5. Insurances and Tracking
Knocking on wood just doesn’t cut it sometimes. A recent survey showed that 28% of all products purchased online are returned because they arrived in bad condition. Transit risks are a real issue – think: bad road conditions or stormy seas or instances of theft or even getting hijacked by pirates. Hey, you never know, right? Never fear – insurance is here!
Of course, whether or not you need this option depends on the product you’re selling and its value, but there are times when a customer will pay for extras like insurance and tracking just for peace of mind, especially if it’s a big ticket item. Add it in if your shipping or logistics firm charges you extra for it.
Some shipping providers may have insurance pre-built into the price, so it’s worth checking before you on-charge your customers.

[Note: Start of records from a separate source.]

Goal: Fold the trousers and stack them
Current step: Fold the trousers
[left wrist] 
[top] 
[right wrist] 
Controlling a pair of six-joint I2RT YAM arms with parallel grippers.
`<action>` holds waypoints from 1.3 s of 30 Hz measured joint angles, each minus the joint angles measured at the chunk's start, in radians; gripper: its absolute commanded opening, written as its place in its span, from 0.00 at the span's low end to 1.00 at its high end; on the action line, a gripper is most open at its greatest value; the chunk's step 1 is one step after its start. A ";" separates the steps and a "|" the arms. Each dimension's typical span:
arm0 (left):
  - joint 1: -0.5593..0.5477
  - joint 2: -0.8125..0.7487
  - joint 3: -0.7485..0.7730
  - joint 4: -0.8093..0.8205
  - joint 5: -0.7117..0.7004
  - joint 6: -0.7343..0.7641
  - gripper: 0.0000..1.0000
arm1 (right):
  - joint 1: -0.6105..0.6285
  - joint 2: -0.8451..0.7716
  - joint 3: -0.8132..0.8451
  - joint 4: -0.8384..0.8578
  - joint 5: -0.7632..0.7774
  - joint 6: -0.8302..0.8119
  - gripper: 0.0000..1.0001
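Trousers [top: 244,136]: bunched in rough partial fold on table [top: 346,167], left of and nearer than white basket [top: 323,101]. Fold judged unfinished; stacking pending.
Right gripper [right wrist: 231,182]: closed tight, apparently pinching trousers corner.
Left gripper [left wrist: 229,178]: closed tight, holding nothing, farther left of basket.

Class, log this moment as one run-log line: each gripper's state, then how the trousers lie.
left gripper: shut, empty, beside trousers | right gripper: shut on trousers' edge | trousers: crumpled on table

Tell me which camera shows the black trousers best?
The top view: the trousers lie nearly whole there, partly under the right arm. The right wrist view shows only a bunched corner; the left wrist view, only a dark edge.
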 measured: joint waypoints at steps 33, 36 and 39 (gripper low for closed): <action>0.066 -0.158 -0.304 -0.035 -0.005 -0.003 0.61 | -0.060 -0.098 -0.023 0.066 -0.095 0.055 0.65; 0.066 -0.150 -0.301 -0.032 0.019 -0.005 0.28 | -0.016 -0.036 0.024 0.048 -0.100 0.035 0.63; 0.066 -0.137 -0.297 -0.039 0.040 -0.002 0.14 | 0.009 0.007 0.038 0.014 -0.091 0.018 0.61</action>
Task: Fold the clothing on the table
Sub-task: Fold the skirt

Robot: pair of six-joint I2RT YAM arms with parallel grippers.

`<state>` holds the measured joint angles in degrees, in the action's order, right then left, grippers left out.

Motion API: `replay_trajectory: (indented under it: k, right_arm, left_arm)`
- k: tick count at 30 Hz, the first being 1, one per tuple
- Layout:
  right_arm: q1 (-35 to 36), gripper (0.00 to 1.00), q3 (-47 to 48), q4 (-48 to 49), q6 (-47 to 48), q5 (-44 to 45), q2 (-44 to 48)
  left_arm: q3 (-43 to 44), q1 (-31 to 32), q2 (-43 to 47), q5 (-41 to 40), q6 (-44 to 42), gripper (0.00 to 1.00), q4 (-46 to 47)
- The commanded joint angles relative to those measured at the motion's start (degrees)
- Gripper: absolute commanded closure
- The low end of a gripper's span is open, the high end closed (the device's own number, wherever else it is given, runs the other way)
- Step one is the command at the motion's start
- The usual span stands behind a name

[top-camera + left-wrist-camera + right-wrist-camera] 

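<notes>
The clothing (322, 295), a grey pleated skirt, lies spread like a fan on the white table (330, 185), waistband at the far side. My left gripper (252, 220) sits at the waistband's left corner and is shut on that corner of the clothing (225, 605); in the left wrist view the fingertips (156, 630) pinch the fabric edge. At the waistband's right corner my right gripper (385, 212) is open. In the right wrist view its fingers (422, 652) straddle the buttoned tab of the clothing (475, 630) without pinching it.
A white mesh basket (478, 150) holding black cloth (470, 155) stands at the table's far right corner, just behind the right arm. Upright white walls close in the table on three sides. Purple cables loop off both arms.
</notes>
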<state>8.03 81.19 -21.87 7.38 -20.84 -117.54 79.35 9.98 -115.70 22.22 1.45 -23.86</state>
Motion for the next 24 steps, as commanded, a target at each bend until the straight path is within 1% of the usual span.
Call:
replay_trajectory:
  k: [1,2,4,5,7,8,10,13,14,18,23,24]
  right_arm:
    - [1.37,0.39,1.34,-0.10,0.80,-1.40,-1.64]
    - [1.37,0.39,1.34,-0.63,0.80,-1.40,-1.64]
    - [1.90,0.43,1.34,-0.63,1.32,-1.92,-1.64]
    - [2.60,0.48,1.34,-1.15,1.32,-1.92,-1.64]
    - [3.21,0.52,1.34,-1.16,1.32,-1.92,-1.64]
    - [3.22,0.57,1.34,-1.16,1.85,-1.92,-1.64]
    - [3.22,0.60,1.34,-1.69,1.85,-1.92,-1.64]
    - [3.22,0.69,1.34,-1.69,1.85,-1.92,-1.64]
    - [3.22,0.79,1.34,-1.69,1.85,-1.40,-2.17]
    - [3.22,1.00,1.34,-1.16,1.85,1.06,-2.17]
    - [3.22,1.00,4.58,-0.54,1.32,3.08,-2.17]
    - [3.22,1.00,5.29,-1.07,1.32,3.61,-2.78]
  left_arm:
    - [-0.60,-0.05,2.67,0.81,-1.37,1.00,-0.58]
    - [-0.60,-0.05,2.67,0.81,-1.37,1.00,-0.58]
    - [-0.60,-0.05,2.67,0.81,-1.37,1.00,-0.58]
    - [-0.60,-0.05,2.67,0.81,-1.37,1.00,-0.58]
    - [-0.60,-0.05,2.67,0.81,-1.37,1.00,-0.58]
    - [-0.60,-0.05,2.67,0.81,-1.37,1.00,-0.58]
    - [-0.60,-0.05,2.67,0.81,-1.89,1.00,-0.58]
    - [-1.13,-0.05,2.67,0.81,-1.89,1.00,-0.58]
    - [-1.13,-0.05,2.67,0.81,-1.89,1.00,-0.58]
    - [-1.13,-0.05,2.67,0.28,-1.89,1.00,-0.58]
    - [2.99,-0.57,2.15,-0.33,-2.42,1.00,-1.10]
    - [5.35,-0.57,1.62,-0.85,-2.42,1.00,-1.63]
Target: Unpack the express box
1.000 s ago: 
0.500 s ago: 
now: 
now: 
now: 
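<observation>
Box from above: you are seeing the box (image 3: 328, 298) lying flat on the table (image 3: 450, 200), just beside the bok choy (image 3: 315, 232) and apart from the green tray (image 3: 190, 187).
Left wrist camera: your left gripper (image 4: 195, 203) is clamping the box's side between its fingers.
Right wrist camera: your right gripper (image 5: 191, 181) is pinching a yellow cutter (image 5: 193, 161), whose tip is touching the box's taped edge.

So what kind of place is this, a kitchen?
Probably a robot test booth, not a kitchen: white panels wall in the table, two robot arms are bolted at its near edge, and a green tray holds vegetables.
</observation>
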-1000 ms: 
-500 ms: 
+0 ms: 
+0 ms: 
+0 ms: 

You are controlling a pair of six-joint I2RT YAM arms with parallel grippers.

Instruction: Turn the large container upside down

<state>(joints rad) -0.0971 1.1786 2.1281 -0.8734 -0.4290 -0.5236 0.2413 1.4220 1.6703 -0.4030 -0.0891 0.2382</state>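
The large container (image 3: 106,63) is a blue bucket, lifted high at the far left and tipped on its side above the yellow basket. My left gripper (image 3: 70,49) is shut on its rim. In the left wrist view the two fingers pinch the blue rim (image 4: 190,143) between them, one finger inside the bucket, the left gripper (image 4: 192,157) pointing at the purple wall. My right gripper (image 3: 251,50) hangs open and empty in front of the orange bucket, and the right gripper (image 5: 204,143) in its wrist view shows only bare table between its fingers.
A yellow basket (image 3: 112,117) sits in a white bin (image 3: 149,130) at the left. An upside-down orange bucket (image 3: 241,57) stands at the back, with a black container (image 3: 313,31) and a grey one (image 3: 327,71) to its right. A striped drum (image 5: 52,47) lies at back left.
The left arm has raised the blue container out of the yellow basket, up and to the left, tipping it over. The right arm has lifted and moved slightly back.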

6. Research or consulting expenses
As a retail or ecommerce business, research and consulting may sound irrelevant, but depending on your product, you may need to offer free consultations as part of your marketing strategy, both pre-purchase and after-sales. This is especially true if you’re selling premium products, such as electronics or jewellery. Your customers might also see your consulting as part of customer service that automatically comes with the package, which it is to a certain extent, but the real problems arise when your time is taken for granted and endless enquiries keep rolling in without a buffer.
Calculate how much time – on average and outside of normal customer service standards – is spent on consulting or research for each product sale, and add that onto the price markup.
Once you’ve nailed your transaction and customer service processes, you’ll have a better idea of how to communicate these costs to your customers. You’ll be glad you did – these small costs add up. Just make sure you’re clear about them from the get-go. There’s not much that’s more upsetting than hidden costs, and being upfront and honest is your best bet to having happy, satisfied customers, and a happy, healthy business.